All Stages: Admissions Control for the SSF itself

Actors:

  • Scheduling and Orchestration Platform
  • Pipeline
  • Pipeline Observer
  • Node Attestor
  • Workload Attestor
  • Metadata Storage
  • Admission Controller
  • Artefact Storage

As noted in the discussion of the Admissions Controller above, both build workers (the containers performing pipeline steps) and intermediate artefacts (the outputs of previous steps passed along to the next steps in a build) should be verified before they are admitted into the SSF. This should be part of every stage in the pipeline.

Stage 1: Secure the data flow in the pipeline

As tasks execute inside a pipeline, they typically produce some new artefacts like an image, binary or evidence report. These artefacts are then consumed by subsequent tasks to perform their respective functions. Such sharing of artefacts between tasks normally achieved through shared storage resources. It is important to regulate access to these shared resources across tasks.

To achieve this objective, avoid using a single storage workspace across all tasks in the pipeline. Create multiple storage workspaces that are exclusively shared between the tasks that need to communicate some data/results. For instance, for a simple pipeline shown below, avoid using a single shared storage for all tasks and use exclusive storage sharing. And when possible set access-policies (RW, RO) while mounting these storage in the tasks.

alt_text

Stage 2: Configuration of Pipeline

Actors:

  • Developer
  • Tech Lead
  • Security Engineer
  • Scheduling and Orchestration Platform
  • Pipeline Platform

The primary component configured as part of normal operation of the SSF is the Pipeline. Both creation of a new Pipeline as well as modification of an existing Pipeline have similar modes of operation and so this section represents both.

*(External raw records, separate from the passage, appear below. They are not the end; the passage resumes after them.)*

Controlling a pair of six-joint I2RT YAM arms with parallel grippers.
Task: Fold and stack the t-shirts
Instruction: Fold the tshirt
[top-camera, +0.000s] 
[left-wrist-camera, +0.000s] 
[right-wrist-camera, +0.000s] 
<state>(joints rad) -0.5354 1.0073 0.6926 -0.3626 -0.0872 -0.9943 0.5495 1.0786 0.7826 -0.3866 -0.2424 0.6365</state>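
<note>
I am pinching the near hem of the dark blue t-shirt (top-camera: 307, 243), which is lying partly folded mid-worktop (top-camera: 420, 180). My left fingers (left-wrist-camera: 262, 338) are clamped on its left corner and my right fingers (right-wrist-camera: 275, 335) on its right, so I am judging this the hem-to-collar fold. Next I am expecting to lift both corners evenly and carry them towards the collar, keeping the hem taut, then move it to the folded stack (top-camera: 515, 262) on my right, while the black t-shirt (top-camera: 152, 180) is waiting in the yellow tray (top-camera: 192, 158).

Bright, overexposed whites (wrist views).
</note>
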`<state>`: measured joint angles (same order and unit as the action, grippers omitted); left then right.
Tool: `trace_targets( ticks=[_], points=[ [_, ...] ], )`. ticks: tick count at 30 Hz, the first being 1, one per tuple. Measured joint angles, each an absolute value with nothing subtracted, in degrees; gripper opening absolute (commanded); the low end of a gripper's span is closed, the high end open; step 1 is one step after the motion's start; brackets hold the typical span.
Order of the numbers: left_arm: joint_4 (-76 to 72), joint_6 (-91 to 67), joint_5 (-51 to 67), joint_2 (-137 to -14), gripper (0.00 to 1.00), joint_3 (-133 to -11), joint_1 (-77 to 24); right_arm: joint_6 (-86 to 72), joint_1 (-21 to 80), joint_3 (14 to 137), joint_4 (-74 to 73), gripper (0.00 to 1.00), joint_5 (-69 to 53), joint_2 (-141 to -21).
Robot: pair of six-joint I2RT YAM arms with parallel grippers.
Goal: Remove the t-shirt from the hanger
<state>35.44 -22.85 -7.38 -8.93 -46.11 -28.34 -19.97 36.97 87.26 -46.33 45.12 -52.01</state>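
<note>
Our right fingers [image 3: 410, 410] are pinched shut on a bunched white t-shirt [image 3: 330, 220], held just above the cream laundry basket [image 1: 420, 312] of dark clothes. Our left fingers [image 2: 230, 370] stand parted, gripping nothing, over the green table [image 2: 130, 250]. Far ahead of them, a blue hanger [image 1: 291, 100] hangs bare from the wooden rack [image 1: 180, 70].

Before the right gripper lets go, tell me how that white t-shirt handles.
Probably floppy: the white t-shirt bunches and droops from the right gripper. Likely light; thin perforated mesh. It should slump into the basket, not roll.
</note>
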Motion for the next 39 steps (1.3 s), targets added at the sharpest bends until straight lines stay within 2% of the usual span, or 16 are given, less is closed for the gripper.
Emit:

The secure software factory expects that you store pipeline configuration as code and that the code is stored in a secure source code repository with adequate controls.See both “Source Code” and “Pipeline Definitions” in the inputs section above for more information about the SSF’s expectations regarding both of these types of inputs. The goal of these controls is to make sure that the pipeline definition itself has trustworthy provenance. In a cloud native context, these components are often deployed as containers and treated as artefacts in their own right. Ensuring we have adequate provenance for those components increases our assurance about the provenance of the artefacts they build.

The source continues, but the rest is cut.